What the exercise asks> When a line below contains the word "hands", copy that line.

Extracted data entries
= Beginning of Section =
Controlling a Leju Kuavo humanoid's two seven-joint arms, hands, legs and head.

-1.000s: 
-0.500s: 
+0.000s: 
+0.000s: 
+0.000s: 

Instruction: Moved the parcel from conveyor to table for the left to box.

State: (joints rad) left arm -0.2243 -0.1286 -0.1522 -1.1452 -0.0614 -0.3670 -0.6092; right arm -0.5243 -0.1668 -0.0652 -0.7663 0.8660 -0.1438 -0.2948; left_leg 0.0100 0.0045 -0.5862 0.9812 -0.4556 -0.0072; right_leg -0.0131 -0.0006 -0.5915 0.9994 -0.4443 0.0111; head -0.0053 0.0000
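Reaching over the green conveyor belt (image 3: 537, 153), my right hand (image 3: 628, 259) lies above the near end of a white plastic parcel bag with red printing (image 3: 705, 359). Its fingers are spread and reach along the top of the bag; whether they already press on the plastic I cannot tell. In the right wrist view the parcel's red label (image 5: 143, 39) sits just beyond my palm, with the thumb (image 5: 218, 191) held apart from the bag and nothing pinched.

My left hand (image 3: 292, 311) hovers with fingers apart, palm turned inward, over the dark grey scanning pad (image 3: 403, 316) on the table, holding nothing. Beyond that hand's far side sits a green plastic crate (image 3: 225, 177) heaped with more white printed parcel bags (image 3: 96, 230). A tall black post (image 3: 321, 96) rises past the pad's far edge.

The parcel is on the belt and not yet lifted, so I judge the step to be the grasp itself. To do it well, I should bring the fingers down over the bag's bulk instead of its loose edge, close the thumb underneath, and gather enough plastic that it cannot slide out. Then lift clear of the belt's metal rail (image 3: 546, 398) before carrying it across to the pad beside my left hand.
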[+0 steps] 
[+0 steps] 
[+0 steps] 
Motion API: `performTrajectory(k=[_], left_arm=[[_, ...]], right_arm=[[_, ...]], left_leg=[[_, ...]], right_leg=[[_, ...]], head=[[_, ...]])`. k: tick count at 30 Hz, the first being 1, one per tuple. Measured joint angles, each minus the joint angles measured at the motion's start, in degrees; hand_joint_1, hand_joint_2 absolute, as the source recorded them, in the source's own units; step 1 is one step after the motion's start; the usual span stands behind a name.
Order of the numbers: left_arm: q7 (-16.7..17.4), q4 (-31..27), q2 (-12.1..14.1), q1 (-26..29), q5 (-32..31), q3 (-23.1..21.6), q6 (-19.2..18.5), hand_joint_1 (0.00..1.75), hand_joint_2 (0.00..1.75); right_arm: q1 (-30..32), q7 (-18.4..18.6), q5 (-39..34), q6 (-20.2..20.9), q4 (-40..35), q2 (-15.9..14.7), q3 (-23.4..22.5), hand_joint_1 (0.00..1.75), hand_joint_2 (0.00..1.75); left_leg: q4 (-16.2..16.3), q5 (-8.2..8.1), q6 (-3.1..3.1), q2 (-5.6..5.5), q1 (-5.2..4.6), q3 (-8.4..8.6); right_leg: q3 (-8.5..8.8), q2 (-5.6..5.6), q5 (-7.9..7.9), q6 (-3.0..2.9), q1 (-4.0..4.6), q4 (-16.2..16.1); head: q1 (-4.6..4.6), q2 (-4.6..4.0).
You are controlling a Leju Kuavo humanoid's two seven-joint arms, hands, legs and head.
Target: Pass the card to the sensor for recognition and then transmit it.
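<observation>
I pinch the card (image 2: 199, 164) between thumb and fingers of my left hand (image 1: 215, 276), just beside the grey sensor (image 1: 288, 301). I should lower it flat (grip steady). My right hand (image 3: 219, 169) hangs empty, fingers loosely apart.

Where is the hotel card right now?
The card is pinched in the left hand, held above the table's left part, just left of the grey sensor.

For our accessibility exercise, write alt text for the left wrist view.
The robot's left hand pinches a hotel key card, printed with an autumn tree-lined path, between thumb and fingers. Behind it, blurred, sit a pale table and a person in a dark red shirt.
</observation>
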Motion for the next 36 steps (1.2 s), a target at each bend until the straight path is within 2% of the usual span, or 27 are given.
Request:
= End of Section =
Task answer>
Controlling a Leju Kuavo humanoid's two seven-joint arms, hands, legs and head.
You are controlling a Leju Kuavo humanoid's two seven-joint arms, hands, legs and head.

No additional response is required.